Open proycon opened 3 years ago
(relates also to #16)
Technical note: This does introduce another challenge. Just like we have text consistency and text validation in FoLiA, ensuring that text specified on multiple levels is consistent with eachother, this would introduce a similar concept of markup consistency, markup validation.
This seems like something you would like to have in 'some' occasions, but not always. e.g. for a tokenizer, you would like to have the 'un-styled' strings. So maybe we must introduce a 'formatted' attribute or such in the \<t> nodes?
<t>This is a good example</>
vs.
<t formatted="1">This is a<t-style class="bold">good</t-style> example</t>
On second thought: this is not a really good idea, it would break to many things. Still we need both worlds. So a more down to earth solution is adding text() variants that maintain the structure. keeping the current text() and str() functions. The return value probably being a TextContent.
I don't think there's any need for such an attribute and don't really see what problem it would solve. Calling text()
on a TextContent element returns the plain text (regardless of any markup within), similarly an x-path text()
does the same, we definitely shouldn't change that.
Getting all the markup requires calling textcontent()
and then diving deeper into that, it's a bit more complex by definition but that can't be helped I think.
Yes, in fact that was my conclusion too. The new function I mentioned should do the deeper diving. An return a TextContent which holds the (combined) styles of the deeper elements
[Not sure if this is the right place to ask] Would the font styling info propagation also work in Ucto?
My FLAT use case is to tokenize the text first in order to enable the (fully manual) word-level spelling error corrections. I would be happy if this would be achievable, even if decoupled from viewing/accepting TICCL's suggestions (which one could visualize in parallel in an editor, or a separate FLAT window, for the moment).
[Related]
Currently I don't seem to successfully call textcontent()

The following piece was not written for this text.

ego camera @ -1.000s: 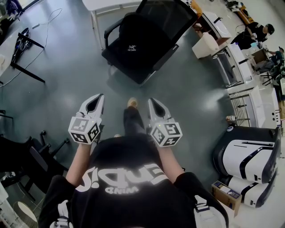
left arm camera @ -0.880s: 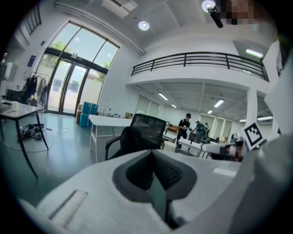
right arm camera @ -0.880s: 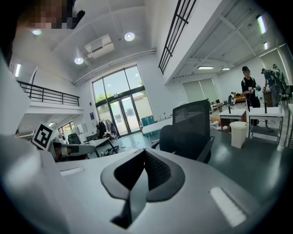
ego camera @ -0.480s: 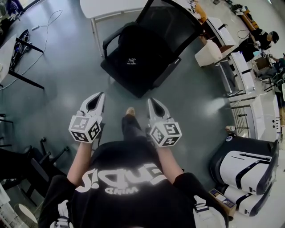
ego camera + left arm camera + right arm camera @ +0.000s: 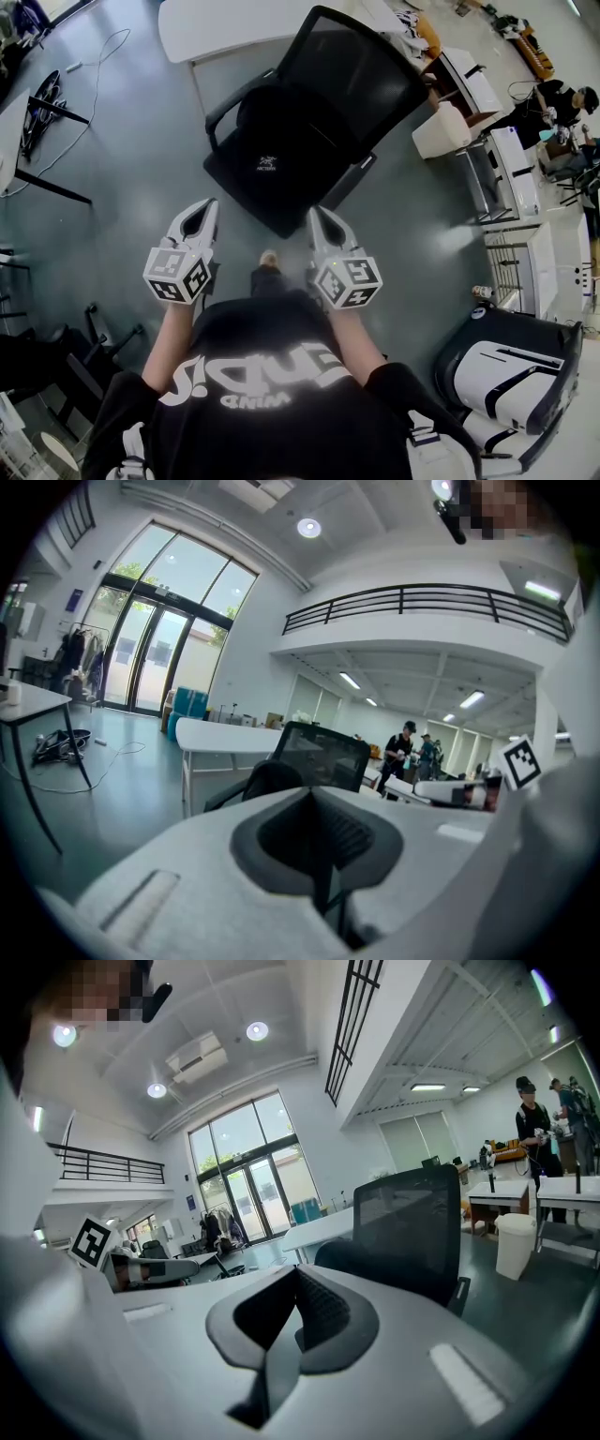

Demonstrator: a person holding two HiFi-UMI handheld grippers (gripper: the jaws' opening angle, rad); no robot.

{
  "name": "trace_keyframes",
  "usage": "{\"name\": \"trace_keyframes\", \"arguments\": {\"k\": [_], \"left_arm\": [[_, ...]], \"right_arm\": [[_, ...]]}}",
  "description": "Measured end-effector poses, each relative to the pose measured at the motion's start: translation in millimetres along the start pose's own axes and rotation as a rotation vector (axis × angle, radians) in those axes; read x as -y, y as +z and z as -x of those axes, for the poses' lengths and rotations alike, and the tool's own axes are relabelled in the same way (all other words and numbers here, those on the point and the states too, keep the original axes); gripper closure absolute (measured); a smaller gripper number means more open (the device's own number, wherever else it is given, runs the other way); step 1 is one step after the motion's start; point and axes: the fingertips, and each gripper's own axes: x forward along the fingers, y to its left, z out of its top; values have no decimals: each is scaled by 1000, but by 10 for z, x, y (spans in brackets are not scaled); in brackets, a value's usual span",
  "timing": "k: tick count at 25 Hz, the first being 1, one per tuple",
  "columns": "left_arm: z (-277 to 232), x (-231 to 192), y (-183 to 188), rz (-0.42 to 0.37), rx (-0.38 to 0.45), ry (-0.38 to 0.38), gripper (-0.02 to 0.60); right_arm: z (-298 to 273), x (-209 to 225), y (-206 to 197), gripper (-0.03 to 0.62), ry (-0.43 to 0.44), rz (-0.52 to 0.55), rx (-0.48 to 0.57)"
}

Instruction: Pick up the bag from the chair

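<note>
A black bag (image 5: 281, 141) with a small white logo lies on the seat of a black mesh-backed office chair (image 5: 361, 66), straight ahead in the head view. My left gripper (image 5: 206, 203) is shut and empty, short of the chair's near left corner. The right gripper (image 5: 318, 212), also shut and empty, hovers by the seat's front edge. From the left gripper view the bag (image 5: 272, 778) shows as a dark hump in front of the chair back (image 5: 328, 757), beyond my gripper (image 5: 314, 794). The right gripper view has the chair (image 5: 412, 1227) and bag (image 5: 342, 1252) beyond my gripper (image 5: 298, 1274).
A white table (image 5: 225, 23) stands behind the chair. White desks and a white bin (image 5: 441, 129) line the right side. White and black cases (image 5: 511, 370) sit at the lower right. A black stand and cables (image 5: 42, 103) lie to the left. Other black chairs (image 5: 56, 347) are at my left. People (image 5: 405, 752) stand in the distance.
I have walked forward: the chair with the bag has come nearer and now lies just past both grippers. Both grippers keep their pose in front of me, jaws shut.
</note>
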Motion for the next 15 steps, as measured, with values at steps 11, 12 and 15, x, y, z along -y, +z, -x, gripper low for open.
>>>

on a paragraph's parts using foliapy :-(
and only the 1st part is accessed... I did
for par in doc.paragraphs():
for part in par.annotation(folia.Part):
print(part.text()) ## works
print(type(part.textcontent())) ## raises an error.
File "/home/ubuntu/piro/projects/lamadev/lmdev/lib/python3.6/site-packages/folia/main.py", line 1199, in textcontent raise NoSuchText folia.main.NoSuchText
Specifying the class as ... .textcontent(cls="OCR") does not seem to make a difference.
Just wondering if one can add some dummy placeholder style-markup annotation to ucto-tokenized folia.xml in FLAT (regardless of the propagation not yet being in place). Would it be in principle possible, just for the sake of carrying out some test annotation round?
Would the font styling info propagation also work in Ucto?
It would be a separate post-processing step you need to run after ucto
Just wondering if one can add some dummy placeholder style-markup annotation to ucto-tokenized folia.xml in FLAT (regardless of the propagation not yet being in place).
FLAT doesn't really render the style-markup at all currently.
It would be a separate post-processing step you need to run after ucto
That would be cool in that way too.
FLAT doesn't really render the style-markup at all currently.
I should have asked rather: would it be possible to do some post processing too, after having annotated in FLAT, so that the style information is possible to re-assign so that again other tools, such as folia2html, can process it?
If there is markup information in a higher text layer, say on paragraph level, we want to be able to replicate that markup information on lower levels (say sentence or words), if not yet available. We also want the reverse, if there markup information on lower levels, we want to express it also on higher levels.